__TASK INSTRUCTIONS__: The answer is to be the data below, written out in full and exactly.

———

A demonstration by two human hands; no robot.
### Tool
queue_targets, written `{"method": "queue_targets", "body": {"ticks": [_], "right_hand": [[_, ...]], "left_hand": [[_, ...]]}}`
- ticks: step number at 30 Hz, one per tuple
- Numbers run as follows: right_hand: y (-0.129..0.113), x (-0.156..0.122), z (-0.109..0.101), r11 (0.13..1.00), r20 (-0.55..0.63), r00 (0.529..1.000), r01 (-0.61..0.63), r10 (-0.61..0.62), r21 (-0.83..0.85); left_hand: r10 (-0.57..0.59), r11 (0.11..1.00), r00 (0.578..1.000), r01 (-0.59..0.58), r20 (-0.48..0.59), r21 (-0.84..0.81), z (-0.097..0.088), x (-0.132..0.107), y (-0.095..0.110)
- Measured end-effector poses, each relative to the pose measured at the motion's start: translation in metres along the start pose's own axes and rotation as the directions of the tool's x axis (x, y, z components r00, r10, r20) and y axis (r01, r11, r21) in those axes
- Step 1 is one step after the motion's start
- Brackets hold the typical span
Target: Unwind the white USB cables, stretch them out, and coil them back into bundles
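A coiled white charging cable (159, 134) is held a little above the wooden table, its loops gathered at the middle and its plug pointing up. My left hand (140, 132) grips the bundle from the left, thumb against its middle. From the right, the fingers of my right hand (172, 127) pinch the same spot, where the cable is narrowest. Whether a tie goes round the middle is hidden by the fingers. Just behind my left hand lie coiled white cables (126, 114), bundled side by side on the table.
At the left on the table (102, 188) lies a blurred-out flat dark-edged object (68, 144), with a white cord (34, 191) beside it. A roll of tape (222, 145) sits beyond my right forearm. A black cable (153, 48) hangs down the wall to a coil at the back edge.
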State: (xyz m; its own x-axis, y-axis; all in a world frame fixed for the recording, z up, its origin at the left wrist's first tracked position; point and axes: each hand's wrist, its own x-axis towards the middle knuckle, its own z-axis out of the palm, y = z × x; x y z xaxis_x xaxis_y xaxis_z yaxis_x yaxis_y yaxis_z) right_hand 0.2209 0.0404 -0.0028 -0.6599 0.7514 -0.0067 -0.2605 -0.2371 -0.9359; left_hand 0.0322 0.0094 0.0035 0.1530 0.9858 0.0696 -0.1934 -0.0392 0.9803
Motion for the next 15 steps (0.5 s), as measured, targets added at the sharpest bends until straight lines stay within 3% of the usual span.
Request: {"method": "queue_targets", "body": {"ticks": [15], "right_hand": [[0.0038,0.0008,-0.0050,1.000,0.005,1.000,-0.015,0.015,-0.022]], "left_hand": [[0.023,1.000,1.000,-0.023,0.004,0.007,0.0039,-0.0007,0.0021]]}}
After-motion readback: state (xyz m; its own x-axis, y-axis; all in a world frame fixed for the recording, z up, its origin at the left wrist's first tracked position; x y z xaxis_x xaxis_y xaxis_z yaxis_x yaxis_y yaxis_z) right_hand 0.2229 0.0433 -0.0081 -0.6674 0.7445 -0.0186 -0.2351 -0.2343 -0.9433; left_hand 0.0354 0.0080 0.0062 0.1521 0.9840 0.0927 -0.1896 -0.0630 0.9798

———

__SOLUTION TO THE PROBLEM__:
A demonstration by two human hands; no robot.
### Tool
queue_targets, written `{"method": "queue_targets", "body": {"ticks": [_], "right_hand": [[_, ...]], "left_hand": [[_, ...]]}}`
- ticks: step number at 30 Hz, one per tuple
- Numbers run as follows: right_hand: y (-0.129..0.113), x (-0.156..0.122), z (-0.109..0.101), r11 (0.13..1.00), r20 (-0.55..0.63), r00 (0.529..1.000), r01 (-0.61..0.63), r10 (-0.61..0.62), r21 (-0.83..0.85); left_hand: r10 (-0.57..0.59), r11 (0.11..1.00), r00 (0.578..1.000), r01 (-0.59..0.58), r20 (-0.48..0.59), r21 (-0.84..0.81), z (-0.097..0.088), x (-0.132..0.107), y (-0.095..0.110)
- Measured end-effector poses, each relative to the pose measured at the motion's start: translation in metres along the start pose's own axes and rotation as the directions of the tool's x axis (x, y, z components r00, r10, r20) and y axis (r01, r11, r21) in those axes
- Step 1 is one step after the motion's start
- Brackets hold the typical span
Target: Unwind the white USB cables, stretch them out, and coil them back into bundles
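A coiled white charging cable (159, 134) is held a little above the wooden table, its loops gathered at the middle and its plug pointing up. My left hand (140, 132) grips the bundle from the left, thumb against its middle. From the right, the fingers of my right hand (172, 127) pinch the same spot, where the cable is narrowest. Whether a tie goes round the middle is hidden by the fingers. Just behind my left hand lie coiled white cables (126, 114), bundled side by side on the table.
At the left on the table (102, 188) lies a blurred-out flat dark-edged object (68, 144), with a white cord (34, 191) beside it. A roll of tape (222, 145) sits beyond my right forearm. A black cable (153, 48) hangs down the wall to a coil at the back edge.
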State: (xyz m; its own x-axis, y-axis; all in a world frame fixed for the recording, z up, its origin at the left wrist's first tracked position; point and axes: each hand's wrist, its own x-axis towards the middle knuckle, its own z-axis out of the palm, y = z × x; x y z xaxis_x xaxis_y xaxis_z yaxis_x yaxis_y yaxis_z) right_hand 0.2209 0.0404 -0.0028 -0.6599 0.7514 -0.0067 -0.2605 -0.2371 -0.9359; left_hand 0.0322 0.0094 0.0035 0.1530 0.9858 0.0696 -0.1934 -0.0392 0.9803
Motion for the next 15 steps (0.5 s), as measured, targets added at the sharpest bends until straight lines stay within 3% of the usual span.
Request: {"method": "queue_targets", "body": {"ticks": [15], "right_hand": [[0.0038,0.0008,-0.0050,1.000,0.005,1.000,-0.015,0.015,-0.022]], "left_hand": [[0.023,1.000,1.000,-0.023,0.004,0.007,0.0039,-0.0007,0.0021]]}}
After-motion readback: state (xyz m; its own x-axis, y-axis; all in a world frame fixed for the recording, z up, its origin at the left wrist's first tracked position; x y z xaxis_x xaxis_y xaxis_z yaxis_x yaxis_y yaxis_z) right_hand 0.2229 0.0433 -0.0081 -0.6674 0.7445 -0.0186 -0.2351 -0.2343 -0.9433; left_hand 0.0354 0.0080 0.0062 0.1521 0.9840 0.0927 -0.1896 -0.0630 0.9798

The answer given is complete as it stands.